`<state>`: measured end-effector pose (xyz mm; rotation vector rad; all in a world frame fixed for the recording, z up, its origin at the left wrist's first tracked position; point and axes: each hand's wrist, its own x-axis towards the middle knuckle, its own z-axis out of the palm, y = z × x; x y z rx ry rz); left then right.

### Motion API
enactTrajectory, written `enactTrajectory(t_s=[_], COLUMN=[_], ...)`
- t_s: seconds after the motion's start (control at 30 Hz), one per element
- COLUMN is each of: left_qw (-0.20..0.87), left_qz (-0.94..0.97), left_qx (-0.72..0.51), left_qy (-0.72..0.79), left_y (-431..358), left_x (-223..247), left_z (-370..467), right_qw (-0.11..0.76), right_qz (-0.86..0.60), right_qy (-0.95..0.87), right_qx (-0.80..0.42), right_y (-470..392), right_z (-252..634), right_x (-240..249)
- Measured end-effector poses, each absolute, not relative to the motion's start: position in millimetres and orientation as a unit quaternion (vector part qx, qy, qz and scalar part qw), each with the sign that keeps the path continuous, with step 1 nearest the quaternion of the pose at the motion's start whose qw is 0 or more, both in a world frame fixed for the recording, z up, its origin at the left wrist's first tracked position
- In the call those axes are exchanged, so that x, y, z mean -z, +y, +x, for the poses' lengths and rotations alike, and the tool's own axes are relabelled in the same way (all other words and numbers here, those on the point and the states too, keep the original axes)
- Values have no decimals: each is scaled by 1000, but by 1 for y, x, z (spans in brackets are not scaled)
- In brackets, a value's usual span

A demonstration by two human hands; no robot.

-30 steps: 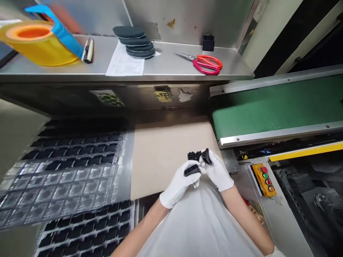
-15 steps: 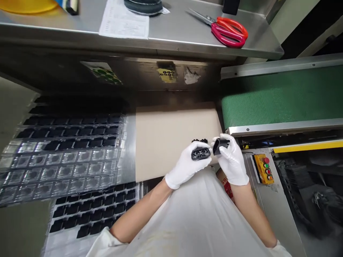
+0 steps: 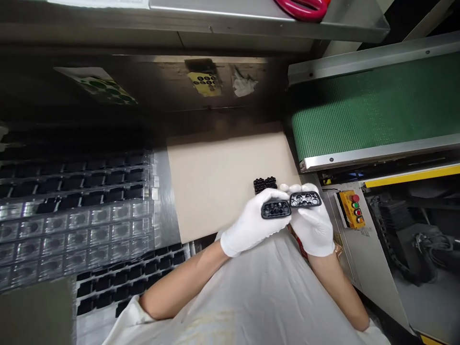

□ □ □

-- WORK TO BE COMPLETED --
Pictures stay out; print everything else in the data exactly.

-- RESPONSE BOX --
`<state>`: measured end-effector pose (xyz mm; rotation vector rad; all in a world frame fixed for the recording, z up, its origin at the left wrist's first tracked position; point and axes: each hand's wrist, its own x-axis towards the middle knuckle, its own z-axis out of the palm, y = z × x; x y z rx ry rz); left then right.

### Motion API
enactTrajectory, written `enactTrajectory(t_s=[_], COLUMN=[_], ...)`
- t_s: seconds after the motion's start (control at 30 Hz), one per element
- COLUMN is each of: left_qw (-0.20..0.87), left_qz (-0.94..0.97), left_qx (-0.72..0.51), left_qy (-0.72..0.79), left_y (-431..358), left_x (-223..247), left_z (-370..467), right_qw (-0.11..0.76), right_qz (-0.86..0.60), right_qy (-0.95..0.87), right_qx (-0.80..0.42), right_y (-470..392), right_z (-252..634), right_x (-240..249)
- Measured end-effector poses, each absolute, not relative to the motion's start: position in millimetres and orientation as a unit quaternion (vector part qx, qy, qz and scalar part qw), each with the sign that keeps the path continuous, with step 1 nearest the quaternion of the pose at the motion's start whose qw is 0 or more, both in a world frame fixed for the recording, z up, its origin at the left wrist's first tracked position
- In the call those axes are exchanged, so that x, y, z mean -z, +y, +x, for the poses' lengths and rotations alike, and the tool's own axes are relabelled in the same way (all other words and numbers here, those on the point and the states too, keep the original axes)
- Values have no decimals: each is scaled by 1000, but by 1 for y, x, z (spans in brackets are not scaled)
- In brackets, a value's usual span

A demonstration by two human hands; no robot.

-30 steps: 
-15 steps: 
+0 steps: 

No further work remains on the exercise.